Thousands of residents began returning to homes in the New Orleans suburbs on Sunday to find debris-strewn yards and homes without power or working sewers.
But amid the damage, a few gas stations were open, along with a handful of coffee shops and burger joints and signs of rebuilding.
One pharmacy was busy with residents stocking up on milk and other supplies before heading home for the first time since Hurricane Katrina (search) made landfall on Aug. 29. Officials gave the all-clear for the return to Jefferson Parish (search) on Sunday.
"It feels good to come out again," said Rolita Smith, 38, who ventured out to buy a bottle of whiskey for her cousin's birthday.
A few miles away in New Orleans, crews were still searching flooded neighborhoods by boat and recovering the dead.
New Orleans Mayor Ray Nagin (search) has said he plans to allow residents to start returning to the city Monday, beginning with the Algiers neighborhood (search), across the Mississippi River from downtown.
Algiers, the French Quarter (search) and other neighborhoods he wants to open in the coming weeks suffered the least of the damage. But while Nagin has the authority to open the barriers to residents, Coast Guard Vice Adm. Thad Allen, who is in charge of the federal disaster response, urged homeowners to wait awhile longer.
He planned to meet with Nagin on Monday and develop what he called a logical plan to repopulate the city.
"I wouldn't want to attach a time limit to it, but it includes things like making sure there's potable water, making sure there's a 911 system in place, telephone, a means to notify people there is an approaching storm so you can evacuate it with the weakened levee situation," Allen said on NBC's "Meet the Press" Sunday.
"We can do that, and we can do that fairly soon," he said, "but it's very, very soon to try and do that this week."
Some areas of the city remain uninhabitable and are likely to remain so for months, if not years.
State and local officials have so far linked 883 along the Gulf Coast to the hurricane, 646 in Louisiana alone, and the search for bodies continues.
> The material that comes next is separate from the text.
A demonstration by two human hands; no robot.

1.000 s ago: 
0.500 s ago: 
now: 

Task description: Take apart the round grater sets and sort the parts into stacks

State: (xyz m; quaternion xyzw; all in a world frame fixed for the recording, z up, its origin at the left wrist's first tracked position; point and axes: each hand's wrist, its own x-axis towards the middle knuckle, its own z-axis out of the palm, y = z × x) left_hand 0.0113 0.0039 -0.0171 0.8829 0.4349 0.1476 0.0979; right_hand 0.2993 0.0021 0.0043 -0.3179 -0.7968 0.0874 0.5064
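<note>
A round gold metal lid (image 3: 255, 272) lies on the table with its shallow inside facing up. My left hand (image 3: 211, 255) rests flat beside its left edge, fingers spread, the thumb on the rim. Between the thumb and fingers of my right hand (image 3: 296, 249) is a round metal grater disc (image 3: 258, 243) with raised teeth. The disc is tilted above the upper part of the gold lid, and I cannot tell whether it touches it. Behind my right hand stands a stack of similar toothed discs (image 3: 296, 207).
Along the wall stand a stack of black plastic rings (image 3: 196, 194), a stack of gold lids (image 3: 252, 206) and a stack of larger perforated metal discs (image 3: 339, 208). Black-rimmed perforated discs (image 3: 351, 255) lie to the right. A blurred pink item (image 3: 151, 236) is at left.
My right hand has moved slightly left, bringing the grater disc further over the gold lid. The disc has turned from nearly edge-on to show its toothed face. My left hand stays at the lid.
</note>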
Former President Bill Clinton (search), speaking on ABC's "This Week" Sunday, directed some blame for the plight of the poor, caught in the devastation often for a lack of transportation and now in shelters scattered around the country, at the Bush administration.
"You can't have an emergency plan that works if it only affects middle class people up, and when you tell people to go do something they don't have the means to do, you're going to leave the poor out," Clinton said.
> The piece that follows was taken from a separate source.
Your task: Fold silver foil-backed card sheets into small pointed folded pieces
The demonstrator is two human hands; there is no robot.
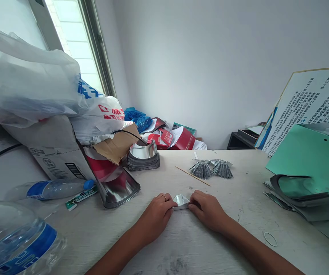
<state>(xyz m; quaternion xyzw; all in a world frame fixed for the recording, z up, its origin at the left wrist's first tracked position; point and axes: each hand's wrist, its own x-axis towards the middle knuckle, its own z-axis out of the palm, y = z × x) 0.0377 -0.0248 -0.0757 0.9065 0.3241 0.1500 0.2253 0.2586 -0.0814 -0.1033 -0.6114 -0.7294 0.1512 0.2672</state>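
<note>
The left hand [154,215] and right hand [207,211] meet at the middle of a scuffed whitish tabletop [164,172], with a folded piece of silver foil [181,202] between them. On each hand the fingers lie together and curl inward, clamping the foil from its two sides; a ring shows on one left finger [163,197]. Measured from the hands, a thin wooden skewer [192,175] lies at twelve o'clock, and two fanned bundles of slit foil strips [212,170] sit at one o'clock. A stack of curved foil sheets [143,158] stands at eleven, and a larger red-and-silver sheet [115,187] lies at ten. Curled foil sheets [302,194] rest at three, a rubber band [270,239] at four, and a plastic water bottle [18,236] at eight.
</note>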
In Jefferson Parish on Sunday, some 15,000 suburban homes were still without power, and others still lacked sewer service as pumping stations continued to be brought online, but residents were still returning home.
Gloria Jee, 79, stood outside her son's home in Metairie on Sunday. Her own home in the Lakeview section of New Orleans was destroyed by the flood and she has no flood insurance.
"At least I've got this," she said, gesturing to her son's house. "I'm strong. And I trust in God. He will see me through."